# Forum Learning Russian Language Pronunciation, Speech & Accent  TV Anchors

## BlackMage

WHY do they talk so fast? 
I understand, but for example on Вести the anchor talks way too fast, like he doesn't have enough time to say the whole word. 
The regular reporters talk at a completely acceptable and natural speed, though.

----------


## Бармалей

> WHY do they talk so fast? 
> I understand, but for example on Вести the anchor talks way too fast, like he doesn't have enough time to say the whole word. 
> The regular reporters talk at a completely acceptable and natural speed, though.

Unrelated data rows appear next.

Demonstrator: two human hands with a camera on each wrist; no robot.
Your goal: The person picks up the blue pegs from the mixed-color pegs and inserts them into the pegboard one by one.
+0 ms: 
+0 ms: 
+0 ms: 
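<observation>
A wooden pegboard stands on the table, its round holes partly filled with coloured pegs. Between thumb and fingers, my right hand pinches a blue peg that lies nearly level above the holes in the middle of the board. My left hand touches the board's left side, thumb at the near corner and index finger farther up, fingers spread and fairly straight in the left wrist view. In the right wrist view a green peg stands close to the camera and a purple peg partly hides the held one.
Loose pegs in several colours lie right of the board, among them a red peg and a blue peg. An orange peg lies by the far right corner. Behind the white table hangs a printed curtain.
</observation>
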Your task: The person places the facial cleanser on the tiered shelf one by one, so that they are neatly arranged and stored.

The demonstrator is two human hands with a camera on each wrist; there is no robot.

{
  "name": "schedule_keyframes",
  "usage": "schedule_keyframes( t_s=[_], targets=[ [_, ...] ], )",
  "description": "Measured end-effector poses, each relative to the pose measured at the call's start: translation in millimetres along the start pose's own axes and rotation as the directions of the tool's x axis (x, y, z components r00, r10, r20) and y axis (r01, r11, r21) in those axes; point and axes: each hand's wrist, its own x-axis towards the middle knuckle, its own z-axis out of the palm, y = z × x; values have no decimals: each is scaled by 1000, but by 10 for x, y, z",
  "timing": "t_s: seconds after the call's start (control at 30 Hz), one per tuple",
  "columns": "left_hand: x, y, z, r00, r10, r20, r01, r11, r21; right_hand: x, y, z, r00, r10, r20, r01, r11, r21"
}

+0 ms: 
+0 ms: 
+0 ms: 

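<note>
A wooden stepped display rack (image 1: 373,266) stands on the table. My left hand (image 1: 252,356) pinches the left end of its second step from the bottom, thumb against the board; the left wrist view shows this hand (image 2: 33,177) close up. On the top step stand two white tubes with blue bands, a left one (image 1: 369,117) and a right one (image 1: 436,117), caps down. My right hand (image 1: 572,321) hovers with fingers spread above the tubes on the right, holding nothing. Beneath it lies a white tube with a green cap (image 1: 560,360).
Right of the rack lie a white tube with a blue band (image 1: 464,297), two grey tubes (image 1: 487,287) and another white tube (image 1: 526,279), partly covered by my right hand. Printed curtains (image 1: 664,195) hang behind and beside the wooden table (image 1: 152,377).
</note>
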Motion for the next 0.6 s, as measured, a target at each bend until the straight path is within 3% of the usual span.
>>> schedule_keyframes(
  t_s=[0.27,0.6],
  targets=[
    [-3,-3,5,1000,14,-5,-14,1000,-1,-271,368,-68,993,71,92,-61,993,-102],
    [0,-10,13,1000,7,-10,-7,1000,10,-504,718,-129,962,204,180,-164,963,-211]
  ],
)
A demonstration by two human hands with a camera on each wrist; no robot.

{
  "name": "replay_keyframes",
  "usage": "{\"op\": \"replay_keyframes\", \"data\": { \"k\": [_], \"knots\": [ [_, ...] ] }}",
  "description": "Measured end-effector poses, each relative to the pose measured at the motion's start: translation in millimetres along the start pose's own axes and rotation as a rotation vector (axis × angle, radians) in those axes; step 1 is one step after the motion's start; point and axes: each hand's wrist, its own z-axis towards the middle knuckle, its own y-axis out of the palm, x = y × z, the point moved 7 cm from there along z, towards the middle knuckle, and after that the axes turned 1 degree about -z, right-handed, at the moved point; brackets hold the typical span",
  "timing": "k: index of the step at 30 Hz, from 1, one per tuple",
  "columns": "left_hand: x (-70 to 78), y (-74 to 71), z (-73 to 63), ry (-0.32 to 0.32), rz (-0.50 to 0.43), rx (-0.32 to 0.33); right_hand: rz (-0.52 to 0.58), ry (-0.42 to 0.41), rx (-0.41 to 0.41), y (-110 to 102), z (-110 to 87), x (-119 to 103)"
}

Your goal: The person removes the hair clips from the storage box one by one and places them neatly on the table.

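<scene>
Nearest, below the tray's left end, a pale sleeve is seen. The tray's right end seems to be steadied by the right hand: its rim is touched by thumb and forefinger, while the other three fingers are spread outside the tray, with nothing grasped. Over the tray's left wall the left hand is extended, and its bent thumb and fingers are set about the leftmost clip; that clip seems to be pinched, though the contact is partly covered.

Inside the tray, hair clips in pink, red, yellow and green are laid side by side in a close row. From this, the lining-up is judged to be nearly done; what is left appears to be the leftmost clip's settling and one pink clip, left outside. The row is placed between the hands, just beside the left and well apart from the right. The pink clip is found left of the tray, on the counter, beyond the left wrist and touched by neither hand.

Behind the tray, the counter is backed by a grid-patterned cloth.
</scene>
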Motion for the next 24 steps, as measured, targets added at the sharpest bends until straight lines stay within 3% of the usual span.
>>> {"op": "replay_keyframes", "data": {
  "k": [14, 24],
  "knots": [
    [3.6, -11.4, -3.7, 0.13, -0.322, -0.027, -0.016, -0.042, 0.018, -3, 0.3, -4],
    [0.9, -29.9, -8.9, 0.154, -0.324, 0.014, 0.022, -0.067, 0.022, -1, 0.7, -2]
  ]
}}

 You DO understand? Because all I hear is DHSHGHKCHICKI SSDIHDAJ:VOBAYUT CKLAJFGHNHN Blinchiki! I guess they're just trying to cram it all in one segment...

----------


## BlackMage

> You DO understand?

 Yep.

----------


## kalinka_vinnie

Talking fast shows that you are well scholared and very intelligent. It is like a competition of who can talk the fastest. 
Result: 80% of the population doesn't understand what the reporter is saying.

----------


## BlackMage

> Talking fast shows that you are well scholared and very intelligent. It is like a competition of who can talk the fastest. 
> Result: 80% of the population doesn't understand what the reporter is saying.

 Well, this fellow is quite good at it.
However, the hosts of Доброе Утро, Россия are more reasonable.

----------


## BlackMage

Apparently, the anchor thinks that Russian schoolchildren are the least honest in the world.

----------


## Бармалей

> Talking fast shows that you are well scholared and very intelligent. It is like a competition of who can talk the fastest. 
> Result: 80% of the population doesn't understand what the reporter is saying.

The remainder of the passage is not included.